My family also proudly owned the World Book Encyclopedia, which was my idea of fun reading. It had pages and pages of full color art plates, and some of those paintings were the same ones the Spanish art teacher had showed us.
One such painting was Vermeer’s The Milkmaid. I must have read and listened hard, because I remember so much of what was said over a space of nearly fifty years. I remember the rough texture of her bodice, how you could tell the cloth was coarse, and how every loaf of bread was distinct in surface and heft. I don’t remember how it was explained to us that the quality of the light was astonishing, but it was, and we could see that.
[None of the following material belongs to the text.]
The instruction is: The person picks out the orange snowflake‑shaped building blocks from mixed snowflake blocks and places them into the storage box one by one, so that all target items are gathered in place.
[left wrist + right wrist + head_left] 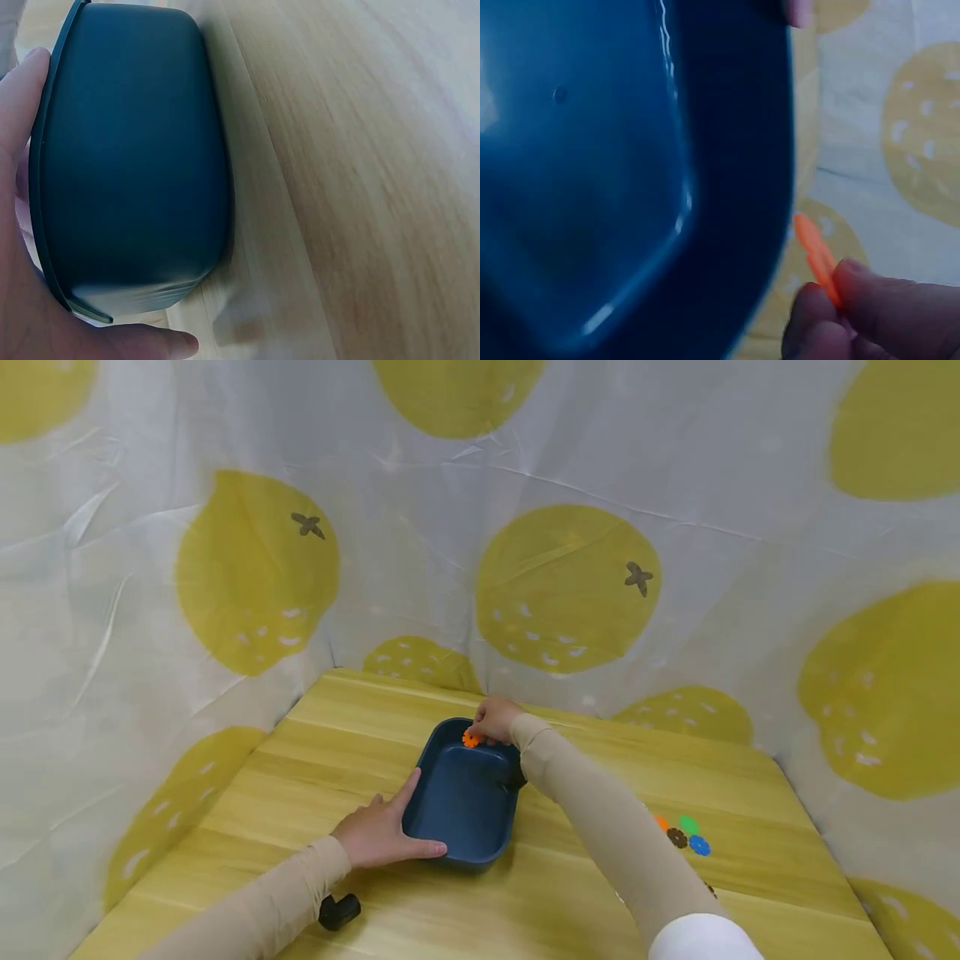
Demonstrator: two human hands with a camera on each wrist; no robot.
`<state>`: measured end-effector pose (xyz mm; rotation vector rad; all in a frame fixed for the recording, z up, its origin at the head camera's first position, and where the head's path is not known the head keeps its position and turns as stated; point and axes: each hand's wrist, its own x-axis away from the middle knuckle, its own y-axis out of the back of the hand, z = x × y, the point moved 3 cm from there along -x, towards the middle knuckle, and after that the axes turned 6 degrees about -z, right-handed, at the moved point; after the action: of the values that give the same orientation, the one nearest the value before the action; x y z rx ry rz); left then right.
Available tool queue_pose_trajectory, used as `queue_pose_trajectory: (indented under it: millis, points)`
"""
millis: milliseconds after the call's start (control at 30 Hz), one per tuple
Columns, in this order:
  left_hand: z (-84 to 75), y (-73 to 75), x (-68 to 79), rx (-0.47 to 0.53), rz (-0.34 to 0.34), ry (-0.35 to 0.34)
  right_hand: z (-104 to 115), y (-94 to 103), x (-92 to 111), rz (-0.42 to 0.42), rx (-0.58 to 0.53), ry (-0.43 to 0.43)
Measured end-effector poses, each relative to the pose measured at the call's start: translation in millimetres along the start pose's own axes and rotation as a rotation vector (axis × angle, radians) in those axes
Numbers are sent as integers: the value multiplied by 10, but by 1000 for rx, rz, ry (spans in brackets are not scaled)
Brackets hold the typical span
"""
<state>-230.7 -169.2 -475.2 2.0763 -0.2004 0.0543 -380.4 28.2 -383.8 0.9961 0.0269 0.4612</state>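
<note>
A dark blue rectangular tub (461, 806) sits on the wooden table. My left hand (382, 835) spreads along its left side, thumb and fingers straight against the rim; the left wrist view shows the tub's outer wall (135, 150) beside that hand. Over the tub's far end, my right hand (495, 722) pinches an orange notched plastic disc (471, 738) between thumb and fingers. Seen edge-on in the right wrist view, the disc (817, 259) appears near the rim. I see nothing lying in the visible part of the tub's floor.
Several loose discs lie on the table to the right, among them a green (688, 824), a blue (700, 845) and a brown disc (678, 837); my right forearm hides part of that area. A lemon-patterned curtain (420, 552) hangs behind the table's far edge.
</note>
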Motion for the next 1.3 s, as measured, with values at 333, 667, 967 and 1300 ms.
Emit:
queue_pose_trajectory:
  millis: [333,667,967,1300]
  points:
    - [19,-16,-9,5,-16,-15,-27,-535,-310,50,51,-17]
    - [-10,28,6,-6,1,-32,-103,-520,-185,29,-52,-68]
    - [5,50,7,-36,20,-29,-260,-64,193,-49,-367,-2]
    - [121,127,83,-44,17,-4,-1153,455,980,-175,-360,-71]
The maid herself was a thick, strong-armed woman with a heavy face: not beautiful in any way. But she was solid and present, as she poured milk.
Yesterday I got to see that painting, in person, as it were, at the Metropolitan Museum of Art, loaned by the Dutch to NYC in honor of the 400th anniversay of Hendrick Hudson’s voyage. It is quite small, about 16 x 17 inches, and it is absolutely glowing. The blue of her apron is astonishing, the quality of the light astounding. Pretty far from that dull eighth grade postcard, but simply magical to see, for myself, at last.